I want to be, you know, a voice to say, you know, wrap your whole life around a local church, particularly the preaching and the fellowship of a local church, wrap your whole life around it. That's what we did. I'm so glad we did. The great thing about being in a church is you have all these messed up weird people in a church. You need them in your life.

You need people who think differently than you do. You need them actually. It's how love grows. So, proposition number one, you know, go for it with the local church, prioritize it above everything else in your life, whatever else you can fit in, fit it in. That's my council, that's my generic council, I'll probably go to my grave saying things like that.

Now you, if you're going to bring your children to church, you need to teach them how to listen in church. You need to teach them how to engage normal church life, how to sit there in church. Now, we're advocating that churches should be age-integrated, and the preaching should be heard from the littlest to the oldest. You know, we made a movie about it called Divided. I wrote a book about it called A Weed in the Church, how a culture of age segregation is harming the church and messing up the next generation.

I wrote something that is designed to be fairly distinctive and clear in the form, I really wrote it in a confessional format, a declaration of the complementary roles of church and family life. You know, what are we talking about when we say that a church should be age-integrated or family-integrated or whatever you want to call it, it really is a function of being a biblically ordered church. So you can read about things like that or listen to it, but bring your children to hear the preaching. Bring your littlest children to hear the preaching. The Apostle Paul said in Romans 10 17, faith comes by hearing and hearing the word of Christ.

I hope your children spend hundreds of hours in church and while they are among the people of God, do everything you can to help them hear the word of God through the preaching because faith comes by hearing and you should be standing there assisting them. Jesus said take heed how you hear in Luke chapter 8 verse 18. You should help your children take heed how they hear when they're sitting with you in the Church of Jesus Christ.

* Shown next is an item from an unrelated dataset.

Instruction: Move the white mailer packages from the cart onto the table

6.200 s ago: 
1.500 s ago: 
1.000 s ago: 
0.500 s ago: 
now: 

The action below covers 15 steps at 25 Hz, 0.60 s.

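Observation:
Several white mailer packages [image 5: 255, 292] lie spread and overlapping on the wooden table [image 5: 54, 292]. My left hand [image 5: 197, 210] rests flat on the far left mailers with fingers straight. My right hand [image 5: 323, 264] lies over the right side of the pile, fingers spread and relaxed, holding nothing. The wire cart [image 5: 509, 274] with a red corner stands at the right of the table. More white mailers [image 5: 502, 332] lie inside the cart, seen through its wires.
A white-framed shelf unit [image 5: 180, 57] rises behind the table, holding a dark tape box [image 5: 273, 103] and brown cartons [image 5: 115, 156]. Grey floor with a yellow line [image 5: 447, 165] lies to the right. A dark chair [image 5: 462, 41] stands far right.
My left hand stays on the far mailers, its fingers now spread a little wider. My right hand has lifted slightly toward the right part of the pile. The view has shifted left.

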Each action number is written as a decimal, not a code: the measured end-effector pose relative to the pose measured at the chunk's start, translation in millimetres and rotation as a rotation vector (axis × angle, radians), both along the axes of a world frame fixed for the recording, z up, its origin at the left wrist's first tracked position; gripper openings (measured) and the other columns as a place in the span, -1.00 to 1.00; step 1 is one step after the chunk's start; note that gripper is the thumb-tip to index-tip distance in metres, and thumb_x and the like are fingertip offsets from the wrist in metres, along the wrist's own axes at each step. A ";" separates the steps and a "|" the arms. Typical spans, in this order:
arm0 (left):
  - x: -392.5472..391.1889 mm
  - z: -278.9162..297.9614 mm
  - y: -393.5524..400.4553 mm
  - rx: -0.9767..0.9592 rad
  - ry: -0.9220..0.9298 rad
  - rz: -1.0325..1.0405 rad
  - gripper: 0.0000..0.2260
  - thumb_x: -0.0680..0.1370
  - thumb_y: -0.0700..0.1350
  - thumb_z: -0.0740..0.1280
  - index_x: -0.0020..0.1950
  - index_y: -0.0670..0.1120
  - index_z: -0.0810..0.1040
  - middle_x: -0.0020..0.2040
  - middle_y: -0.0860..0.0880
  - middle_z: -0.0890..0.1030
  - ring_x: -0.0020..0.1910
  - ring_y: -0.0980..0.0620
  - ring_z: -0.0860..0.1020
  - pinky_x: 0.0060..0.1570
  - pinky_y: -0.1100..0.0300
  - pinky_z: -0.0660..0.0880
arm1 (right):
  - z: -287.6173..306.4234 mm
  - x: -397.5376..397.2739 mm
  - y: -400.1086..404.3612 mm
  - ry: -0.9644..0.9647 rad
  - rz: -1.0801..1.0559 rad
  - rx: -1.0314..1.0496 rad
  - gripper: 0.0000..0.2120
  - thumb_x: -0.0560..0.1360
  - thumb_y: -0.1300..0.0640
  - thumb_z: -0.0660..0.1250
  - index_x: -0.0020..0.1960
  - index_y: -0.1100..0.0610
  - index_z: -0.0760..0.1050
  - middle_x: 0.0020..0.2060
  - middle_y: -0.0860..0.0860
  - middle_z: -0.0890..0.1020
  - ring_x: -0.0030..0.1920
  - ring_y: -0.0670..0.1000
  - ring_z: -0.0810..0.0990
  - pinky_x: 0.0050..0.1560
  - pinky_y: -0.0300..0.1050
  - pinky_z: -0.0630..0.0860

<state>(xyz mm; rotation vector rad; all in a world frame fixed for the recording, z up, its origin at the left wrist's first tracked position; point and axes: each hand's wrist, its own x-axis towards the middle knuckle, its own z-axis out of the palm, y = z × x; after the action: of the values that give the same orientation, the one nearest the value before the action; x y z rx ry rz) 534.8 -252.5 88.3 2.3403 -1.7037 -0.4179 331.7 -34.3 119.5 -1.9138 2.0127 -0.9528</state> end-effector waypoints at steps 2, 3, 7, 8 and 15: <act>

Well guess what their children They need help. Children need help to do everything.

And they need help to hear sermons. So, this is your job as a parent. Admonition. Don't be passive in teaching your children to hear the word of God in church. Don't just let your children wander on, saunter on in and mindlessly engage and have their minds going all over the place.

You need to help them focus. So that's my appeal. Have a strategy for what you will do before the preaching, during the preaching, and after the preaching, every time they hear preaching. Got that? Before, during, and after.

Well God gave preaching to the church. It's foolishness. It is foolish. What a dumb communication, you know, format. You know, we could do so many more interesting communication formats here, right?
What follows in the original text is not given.